ABOUT THIS TASK: In the entries that follow, repeat exactly the lines from the one that has "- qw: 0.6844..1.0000" through the one that has "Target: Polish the", but omit pictures.

MATERIAL SUPPLIED:
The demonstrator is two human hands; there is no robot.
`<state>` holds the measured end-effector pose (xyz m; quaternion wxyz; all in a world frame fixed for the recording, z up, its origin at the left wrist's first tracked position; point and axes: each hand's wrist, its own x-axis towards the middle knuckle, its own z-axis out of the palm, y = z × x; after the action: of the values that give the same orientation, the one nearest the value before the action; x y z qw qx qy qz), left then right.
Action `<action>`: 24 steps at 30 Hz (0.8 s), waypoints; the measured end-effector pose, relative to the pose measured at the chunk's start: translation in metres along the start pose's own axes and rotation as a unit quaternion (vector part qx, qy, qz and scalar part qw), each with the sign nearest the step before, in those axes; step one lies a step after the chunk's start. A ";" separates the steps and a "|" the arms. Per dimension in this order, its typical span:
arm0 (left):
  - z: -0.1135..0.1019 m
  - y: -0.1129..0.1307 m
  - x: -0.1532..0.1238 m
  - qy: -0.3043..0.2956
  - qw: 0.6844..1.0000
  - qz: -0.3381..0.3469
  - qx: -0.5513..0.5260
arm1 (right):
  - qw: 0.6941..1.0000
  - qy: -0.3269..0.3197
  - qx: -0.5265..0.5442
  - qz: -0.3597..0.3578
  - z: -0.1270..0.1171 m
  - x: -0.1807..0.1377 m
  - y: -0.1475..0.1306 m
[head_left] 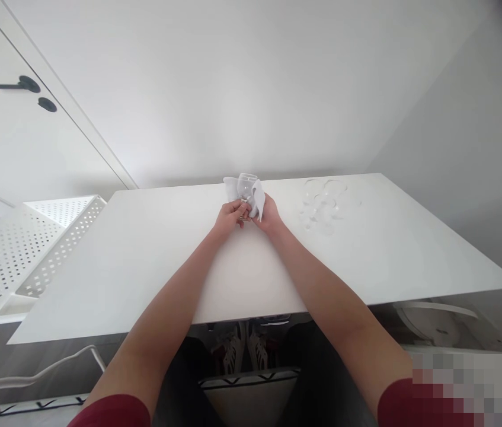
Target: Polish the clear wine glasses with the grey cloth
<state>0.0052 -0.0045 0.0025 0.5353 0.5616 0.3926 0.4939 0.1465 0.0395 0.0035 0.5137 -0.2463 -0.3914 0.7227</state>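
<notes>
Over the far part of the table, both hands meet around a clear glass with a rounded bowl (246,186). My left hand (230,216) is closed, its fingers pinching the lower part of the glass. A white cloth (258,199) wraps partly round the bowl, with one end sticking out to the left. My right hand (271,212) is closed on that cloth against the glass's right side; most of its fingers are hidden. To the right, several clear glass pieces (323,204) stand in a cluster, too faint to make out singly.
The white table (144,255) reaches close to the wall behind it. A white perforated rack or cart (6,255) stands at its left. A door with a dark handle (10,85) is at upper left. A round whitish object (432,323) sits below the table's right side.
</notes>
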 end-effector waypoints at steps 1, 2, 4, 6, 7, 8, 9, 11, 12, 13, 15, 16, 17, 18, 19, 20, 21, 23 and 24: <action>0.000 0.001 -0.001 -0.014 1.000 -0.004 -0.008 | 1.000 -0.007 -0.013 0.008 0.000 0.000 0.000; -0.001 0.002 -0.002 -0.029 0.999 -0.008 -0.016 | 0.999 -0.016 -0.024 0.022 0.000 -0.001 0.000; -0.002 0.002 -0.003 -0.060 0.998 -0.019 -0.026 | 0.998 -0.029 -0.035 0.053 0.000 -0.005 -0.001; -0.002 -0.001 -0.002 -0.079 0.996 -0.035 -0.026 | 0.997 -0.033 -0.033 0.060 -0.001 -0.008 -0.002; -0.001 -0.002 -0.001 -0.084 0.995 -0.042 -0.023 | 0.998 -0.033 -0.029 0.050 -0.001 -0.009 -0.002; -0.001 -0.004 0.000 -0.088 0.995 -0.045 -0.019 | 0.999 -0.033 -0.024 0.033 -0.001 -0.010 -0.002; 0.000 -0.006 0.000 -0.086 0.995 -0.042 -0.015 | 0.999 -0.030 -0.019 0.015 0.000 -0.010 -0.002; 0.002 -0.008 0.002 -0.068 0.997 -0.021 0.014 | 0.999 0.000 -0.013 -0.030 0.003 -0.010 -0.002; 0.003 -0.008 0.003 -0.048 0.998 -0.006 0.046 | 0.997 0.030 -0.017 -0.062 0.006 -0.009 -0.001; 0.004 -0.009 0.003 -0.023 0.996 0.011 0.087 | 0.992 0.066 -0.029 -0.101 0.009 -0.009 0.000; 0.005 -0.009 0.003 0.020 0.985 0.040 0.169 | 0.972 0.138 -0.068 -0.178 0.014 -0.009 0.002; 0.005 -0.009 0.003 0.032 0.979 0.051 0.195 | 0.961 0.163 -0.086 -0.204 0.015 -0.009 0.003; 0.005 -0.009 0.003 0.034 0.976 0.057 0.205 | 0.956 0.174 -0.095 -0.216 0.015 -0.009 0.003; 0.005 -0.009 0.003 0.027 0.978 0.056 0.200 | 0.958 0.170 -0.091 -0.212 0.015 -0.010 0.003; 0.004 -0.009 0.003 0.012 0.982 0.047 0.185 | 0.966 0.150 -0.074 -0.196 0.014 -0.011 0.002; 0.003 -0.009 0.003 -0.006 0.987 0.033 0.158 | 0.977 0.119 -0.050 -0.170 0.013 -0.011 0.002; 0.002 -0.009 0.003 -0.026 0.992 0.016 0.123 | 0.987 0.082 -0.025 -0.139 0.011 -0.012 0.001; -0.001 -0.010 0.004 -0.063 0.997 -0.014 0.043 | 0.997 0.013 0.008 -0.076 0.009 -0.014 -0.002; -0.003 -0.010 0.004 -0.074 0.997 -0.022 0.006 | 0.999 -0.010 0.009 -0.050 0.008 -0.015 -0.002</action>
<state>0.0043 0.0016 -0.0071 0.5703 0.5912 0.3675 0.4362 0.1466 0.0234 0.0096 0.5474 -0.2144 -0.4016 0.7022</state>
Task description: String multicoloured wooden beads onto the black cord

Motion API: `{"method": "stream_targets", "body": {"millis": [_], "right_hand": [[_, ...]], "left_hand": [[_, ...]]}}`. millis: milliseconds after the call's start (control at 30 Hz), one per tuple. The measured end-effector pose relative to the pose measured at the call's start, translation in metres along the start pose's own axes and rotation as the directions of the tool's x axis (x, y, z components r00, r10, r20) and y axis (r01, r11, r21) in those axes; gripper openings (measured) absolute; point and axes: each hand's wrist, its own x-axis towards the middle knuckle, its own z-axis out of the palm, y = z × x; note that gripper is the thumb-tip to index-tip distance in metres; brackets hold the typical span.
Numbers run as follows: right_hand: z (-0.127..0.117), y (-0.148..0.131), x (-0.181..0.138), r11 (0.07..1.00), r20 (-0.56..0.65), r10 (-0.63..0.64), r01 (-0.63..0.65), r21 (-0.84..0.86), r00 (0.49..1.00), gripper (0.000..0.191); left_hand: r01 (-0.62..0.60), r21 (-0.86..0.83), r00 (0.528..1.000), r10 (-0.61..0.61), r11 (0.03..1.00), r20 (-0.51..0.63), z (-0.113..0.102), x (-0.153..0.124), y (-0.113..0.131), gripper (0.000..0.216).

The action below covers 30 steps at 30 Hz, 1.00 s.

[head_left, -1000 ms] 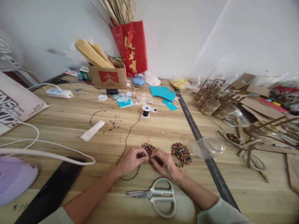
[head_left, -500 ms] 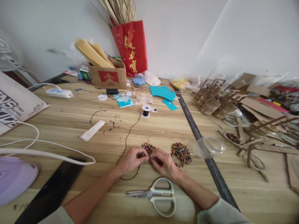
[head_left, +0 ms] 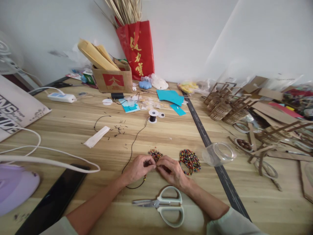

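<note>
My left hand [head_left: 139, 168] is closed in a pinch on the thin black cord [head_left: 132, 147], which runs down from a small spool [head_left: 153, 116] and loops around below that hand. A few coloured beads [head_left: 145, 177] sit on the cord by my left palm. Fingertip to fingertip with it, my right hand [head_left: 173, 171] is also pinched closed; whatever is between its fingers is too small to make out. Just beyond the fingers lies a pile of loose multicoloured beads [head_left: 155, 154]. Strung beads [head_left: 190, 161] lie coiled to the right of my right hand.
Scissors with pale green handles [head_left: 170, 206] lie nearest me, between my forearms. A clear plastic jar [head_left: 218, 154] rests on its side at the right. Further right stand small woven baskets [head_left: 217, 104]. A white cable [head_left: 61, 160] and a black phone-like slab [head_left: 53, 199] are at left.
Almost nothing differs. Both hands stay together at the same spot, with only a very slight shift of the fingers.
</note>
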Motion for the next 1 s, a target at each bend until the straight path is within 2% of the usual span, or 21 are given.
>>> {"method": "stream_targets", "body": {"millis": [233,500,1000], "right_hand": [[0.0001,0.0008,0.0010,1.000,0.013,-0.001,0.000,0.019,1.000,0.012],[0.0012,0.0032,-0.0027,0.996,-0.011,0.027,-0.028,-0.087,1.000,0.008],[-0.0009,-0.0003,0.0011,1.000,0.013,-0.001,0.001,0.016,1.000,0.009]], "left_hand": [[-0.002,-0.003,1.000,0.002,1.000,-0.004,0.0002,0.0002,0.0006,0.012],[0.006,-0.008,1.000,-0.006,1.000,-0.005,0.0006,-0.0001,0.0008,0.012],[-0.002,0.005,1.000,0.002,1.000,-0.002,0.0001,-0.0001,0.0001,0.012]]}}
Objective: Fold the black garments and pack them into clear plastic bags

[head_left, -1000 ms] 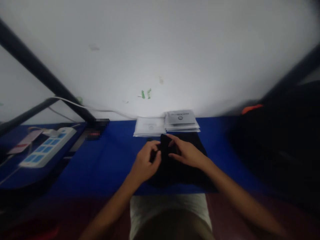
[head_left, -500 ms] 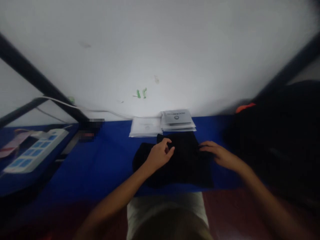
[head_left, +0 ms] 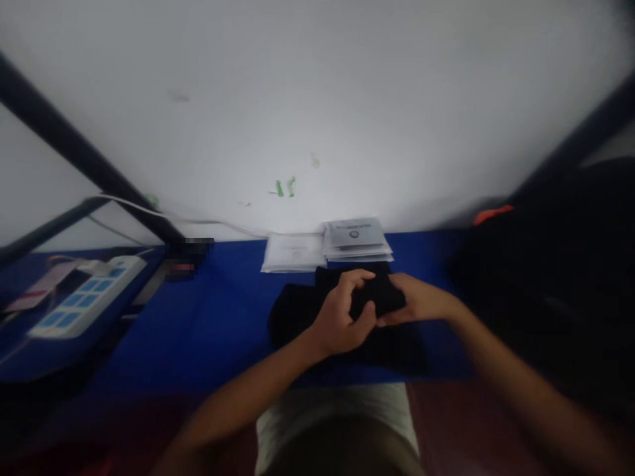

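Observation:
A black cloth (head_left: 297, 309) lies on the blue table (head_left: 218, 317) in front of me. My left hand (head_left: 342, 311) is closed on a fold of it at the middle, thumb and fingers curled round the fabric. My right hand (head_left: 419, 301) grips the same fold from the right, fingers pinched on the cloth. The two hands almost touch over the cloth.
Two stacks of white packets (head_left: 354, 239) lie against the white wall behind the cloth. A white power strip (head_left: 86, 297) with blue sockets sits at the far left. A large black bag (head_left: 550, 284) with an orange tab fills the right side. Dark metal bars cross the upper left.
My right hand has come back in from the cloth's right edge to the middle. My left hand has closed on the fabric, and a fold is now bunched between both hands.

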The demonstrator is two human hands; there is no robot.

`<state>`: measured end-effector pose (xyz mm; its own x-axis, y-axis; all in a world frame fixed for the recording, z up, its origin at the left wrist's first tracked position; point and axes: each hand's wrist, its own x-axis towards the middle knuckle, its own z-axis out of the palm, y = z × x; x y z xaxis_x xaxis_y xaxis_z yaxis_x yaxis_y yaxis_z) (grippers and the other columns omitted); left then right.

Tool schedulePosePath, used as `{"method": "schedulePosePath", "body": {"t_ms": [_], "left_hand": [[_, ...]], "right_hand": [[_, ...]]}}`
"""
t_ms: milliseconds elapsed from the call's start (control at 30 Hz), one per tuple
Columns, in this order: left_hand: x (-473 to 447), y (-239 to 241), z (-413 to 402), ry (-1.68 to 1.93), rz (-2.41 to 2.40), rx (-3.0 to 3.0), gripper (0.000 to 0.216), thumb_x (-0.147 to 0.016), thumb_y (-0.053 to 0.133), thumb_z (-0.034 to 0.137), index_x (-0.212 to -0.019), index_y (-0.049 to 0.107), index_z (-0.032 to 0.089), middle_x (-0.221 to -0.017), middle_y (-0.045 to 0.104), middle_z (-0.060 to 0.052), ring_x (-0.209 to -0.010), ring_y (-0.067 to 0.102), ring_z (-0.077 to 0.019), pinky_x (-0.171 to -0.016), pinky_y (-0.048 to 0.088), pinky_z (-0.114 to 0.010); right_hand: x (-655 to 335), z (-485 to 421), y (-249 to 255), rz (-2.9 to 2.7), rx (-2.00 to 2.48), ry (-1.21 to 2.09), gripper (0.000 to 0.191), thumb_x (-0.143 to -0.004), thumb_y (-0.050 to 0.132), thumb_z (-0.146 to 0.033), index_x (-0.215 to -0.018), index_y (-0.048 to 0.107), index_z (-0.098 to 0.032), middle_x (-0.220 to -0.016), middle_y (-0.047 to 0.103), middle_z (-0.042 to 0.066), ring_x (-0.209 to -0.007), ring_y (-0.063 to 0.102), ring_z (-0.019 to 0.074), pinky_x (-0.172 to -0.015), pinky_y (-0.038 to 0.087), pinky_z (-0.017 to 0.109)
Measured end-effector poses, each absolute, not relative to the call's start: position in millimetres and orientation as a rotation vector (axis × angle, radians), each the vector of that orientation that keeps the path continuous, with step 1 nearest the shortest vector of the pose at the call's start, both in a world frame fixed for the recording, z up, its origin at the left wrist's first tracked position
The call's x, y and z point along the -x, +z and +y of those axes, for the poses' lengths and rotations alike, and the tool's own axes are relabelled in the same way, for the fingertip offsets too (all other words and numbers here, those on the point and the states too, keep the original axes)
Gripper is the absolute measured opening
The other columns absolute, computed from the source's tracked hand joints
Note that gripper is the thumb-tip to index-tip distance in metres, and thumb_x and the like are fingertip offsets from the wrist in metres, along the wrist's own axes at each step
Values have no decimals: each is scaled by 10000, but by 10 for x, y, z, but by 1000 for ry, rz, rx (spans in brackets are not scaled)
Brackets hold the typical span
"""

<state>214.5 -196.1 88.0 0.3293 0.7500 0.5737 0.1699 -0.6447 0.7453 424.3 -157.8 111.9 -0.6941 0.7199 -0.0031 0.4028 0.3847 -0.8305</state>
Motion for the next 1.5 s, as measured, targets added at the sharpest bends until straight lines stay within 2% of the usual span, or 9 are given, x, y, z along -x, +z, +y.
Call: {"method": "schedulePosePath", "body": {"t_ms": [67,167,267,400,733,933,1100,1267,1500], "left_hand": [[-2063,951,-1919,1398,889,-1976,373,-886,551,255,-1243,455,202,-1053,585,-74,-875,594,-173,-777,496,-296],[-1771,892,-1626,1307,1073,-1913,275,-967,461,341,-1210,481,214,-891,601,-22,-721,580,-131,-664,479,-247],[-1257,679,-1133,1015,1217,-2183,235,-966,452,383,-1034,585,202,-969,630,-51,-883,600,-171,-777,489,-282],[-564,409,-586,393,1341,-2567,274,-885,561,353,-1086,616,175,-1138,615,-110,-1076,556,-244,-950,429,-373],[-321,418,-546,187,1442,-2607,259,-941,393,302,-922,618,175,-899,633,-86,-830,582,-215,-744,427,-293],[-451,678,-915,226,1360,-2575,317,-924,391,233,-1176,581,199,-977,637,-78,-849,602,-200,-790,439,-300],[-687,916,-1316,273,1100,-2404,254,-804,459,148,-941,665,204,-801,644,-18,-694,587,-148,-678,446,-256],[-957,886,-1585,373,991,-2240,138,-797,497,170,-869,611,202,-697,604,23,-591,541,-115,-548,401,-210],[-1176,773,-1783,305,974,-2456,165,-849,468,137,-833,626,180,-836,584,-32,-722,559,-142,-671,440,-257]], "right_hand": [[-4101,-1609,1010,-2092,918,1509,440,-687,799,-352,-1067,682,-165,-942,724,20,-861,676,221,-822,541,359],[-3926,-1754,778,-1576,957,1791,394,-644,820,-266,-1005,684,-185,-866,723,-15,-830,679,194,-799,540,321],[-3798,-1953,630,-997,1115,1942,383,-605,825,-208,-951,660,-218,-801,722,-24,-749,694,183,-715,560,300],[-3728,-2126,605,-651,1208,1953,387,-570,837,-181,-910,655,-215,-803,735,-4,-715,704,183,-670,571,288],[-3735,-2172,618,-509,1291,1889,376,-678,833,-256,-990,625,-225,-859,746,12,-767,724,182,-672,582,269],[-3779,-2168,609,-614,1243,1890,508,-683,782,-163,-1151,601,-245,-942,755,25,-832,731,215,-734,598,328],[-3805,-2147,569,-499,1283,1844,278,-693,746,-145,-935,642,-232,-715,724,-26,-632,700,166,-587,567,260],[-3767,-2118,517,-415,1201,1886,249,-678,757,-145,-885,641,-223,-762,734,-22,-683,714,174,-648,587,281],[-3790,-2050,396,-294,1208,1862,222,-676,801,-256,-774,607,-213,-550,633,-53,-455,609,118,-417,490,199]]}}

ANSWER FOR THIS EXERCISE:
  - qw: 0.6844..1.0000
  - qz: -0.3381..0.3469
  - qx: -0.5513..0.5260
arm1 (right):
  - qw: 0.6941..1.0000
  - qy: -0.3269..0.3197
  - qx: -0.5265..0.5442
  - qz: -0.3597..0.3578
  - z: -0.1270..0.1171 m
  - x: -0.1807..0.1377 m
  - y: -0.1475..0.1306 m
[head_left] 
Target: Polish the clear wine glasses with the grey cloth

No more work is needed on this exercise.